BoostedDubVR6T420 said:


> 3" all the way back to Borla Muffler.


 X2, and its pretty quiet once the car is warmed up, and if I want it to scream I just hit the switch and go open downpipe:laugh:


----------



## slcturbo (Apr 19, 2010)

optiks said:


> barely snows in PA


 Really?
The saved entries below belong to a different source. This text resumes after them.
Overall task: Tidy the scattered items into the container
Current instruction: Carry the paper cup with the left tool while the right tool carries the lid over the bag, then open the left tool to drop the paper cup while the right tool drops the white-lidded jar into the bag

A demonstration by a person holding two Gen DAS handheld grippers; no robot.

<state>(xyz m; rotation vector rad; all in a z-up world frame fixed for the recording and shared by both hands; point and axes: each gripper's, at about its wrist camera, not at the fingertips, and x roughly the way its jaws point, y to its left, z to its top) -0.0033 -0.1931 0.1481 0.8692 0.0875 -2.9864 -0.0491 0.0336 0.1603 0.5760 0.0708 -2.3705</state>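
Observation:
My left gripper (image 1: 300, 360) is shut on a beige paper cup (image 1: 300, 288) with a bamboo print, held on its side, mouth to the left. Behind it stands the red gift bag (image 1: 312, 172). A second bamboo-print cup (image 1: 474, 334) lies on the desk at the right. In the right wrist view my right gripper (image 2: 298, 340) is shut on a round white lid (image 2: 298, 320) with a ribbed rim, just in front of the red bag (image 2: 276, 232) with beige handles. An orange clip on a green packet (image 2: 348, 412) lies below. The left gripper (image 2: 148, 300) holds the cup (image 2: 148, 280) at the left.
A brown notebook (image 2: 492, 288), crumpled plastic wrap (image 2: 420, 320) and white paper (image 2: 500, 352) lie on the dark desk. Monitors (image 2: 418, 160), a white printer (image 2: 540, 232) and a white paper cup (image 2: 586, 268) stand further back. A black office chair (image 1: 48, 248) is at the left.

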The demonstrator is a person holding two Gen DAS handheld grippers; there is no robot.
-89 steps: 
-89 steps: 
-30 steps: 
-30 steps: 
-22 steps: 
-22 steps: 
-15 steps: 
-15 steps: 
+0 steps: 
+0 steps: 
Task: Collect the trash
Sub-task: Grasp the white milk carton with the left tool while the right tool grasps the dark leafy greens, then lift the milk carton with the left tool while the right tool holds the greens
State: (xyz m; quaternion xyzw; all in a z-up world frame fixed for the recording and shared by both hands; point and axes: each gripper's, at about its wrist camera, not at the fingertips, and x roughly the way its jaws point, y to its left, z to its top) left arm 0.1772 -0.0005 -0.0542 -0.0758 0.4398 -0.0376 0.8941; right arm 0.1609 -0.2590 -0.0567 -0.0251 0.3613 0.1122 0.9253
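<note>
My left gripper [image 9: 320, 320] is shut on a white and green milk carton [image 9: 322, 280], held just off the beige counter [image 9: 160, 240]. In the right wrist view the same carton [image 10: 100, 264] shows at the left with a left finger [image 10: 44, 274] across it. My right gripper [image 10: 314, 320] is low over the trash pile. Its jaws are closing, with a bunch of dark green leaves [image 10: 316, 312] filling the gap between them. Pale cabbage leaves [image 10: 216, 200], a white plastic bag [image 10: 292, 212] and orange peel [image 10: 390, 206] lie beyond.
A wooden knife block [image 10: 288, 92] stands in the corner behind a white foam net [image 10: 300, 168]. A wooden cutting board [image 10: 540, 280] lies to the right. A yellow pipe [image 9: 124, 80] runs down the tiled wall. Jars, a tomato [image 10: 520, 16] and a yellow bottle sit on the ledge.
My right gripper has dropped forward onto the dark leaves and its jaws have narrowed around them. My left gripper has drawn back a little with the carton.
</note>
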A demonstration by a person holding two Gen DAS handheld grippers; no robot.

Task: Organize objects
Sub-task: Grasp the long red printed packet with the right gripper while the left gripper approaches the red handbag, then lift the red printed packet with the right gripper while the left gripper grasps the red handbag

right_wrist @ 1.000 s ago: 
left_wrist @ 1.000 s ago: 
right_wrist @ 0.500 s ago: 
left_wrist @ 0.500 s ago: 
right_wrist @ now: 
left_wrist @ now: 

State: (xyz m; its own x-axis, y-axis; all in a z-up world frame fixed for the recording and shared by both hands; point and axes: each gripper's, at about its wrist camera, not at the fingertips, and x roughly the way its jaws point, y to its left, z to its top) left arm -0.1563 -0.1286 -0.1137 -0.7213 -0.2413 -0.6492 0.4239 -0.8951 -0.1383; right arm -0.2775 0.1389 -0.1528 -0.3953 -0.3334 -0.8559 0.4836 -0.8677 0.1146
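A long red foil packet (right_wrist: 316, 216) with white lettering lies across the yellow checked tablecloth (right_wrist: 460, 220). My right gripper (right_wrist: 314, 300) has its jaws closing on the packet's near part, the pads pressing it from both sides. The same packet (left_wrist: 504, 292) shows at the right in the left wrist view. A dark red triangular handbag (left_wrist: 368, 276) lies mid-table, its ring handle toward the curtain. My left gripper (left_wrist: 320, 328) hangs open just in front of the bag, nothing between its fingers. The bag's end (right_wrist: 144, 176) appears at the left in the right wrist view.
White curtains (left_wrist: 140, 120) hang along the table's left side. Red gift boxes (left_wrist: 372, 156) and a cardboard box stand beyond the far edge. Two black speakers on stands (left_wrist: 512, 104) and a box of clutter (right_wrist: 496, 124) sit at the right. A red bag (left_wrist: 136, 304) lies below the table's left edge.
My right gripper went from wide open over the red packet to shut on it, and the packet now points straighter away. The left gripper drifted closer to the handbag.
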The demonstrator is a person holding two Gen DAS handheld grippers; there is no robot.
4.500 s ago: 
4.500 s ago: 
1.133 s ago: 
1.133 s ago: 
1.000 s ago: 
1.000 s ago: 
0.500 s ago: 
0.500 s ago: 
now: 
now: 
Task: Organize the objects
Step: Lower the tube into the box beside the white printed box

We got record snowfall last year.


----------



## premiumrider360 (Jul 29, 2008)

*snow*

Haha nah I have it in the garage from the time the first flake falls till a good amount of the salt is washed away, plus it gives me time to put all the new **** on every winter lol, and in my opinion it snows more than enough in pa for my liking haha


----------



## MaxVW (Nov 4, 2004)

i run my vr5t straight piped... it may have to do with the firing order but honestly it never resonates ever. and its actually pretty respectable. not retarded loud and i get loads of complements on how it sounds. id say it sounds like a Lamborghini crossed with an audi rally car lol


----------



## 99.5 vdubb jetta (Dec 8, 2006)

dubbinmk2 said:


> this


yea go with this i got the 2.5 straight pipe to borla on my all motor 3" would be perfect for vrt


----------



## d15nonvtec (Dec 19, 2006)

MaxVW said:


> i run my vr5t straight piped... it may have to do with the firing order but honestly it never resonates ever. and its actually pretty respectable. not retarded loud and i get loads of complements on how it sounds. id say it sounds like a Lamborghini crossed with an audi rally car lol



define "respectable"...

i enjoy loud, but my 3" no cat, no muffler, is quite loud...


----------



## MrMoon (Dec 23, 2008)

my old vrt, 3" from the turbo back to a magnaflow muffler, no resonator, no cat

still pretty loud, 3" straight piped is going to be too loud for anything more than a very short period of time

http://www.youtube.com/user/cgueret1#p/u/3/WN0Tsb2Hqgo


----------



## MaxVW (Nov 4, 2004)

lol well it seems that 5 cylinder engines dont resonate as bad for some reason dont get me wrong it is loud but its in no way too loud lol open dump so it is pretty savage under boost


----------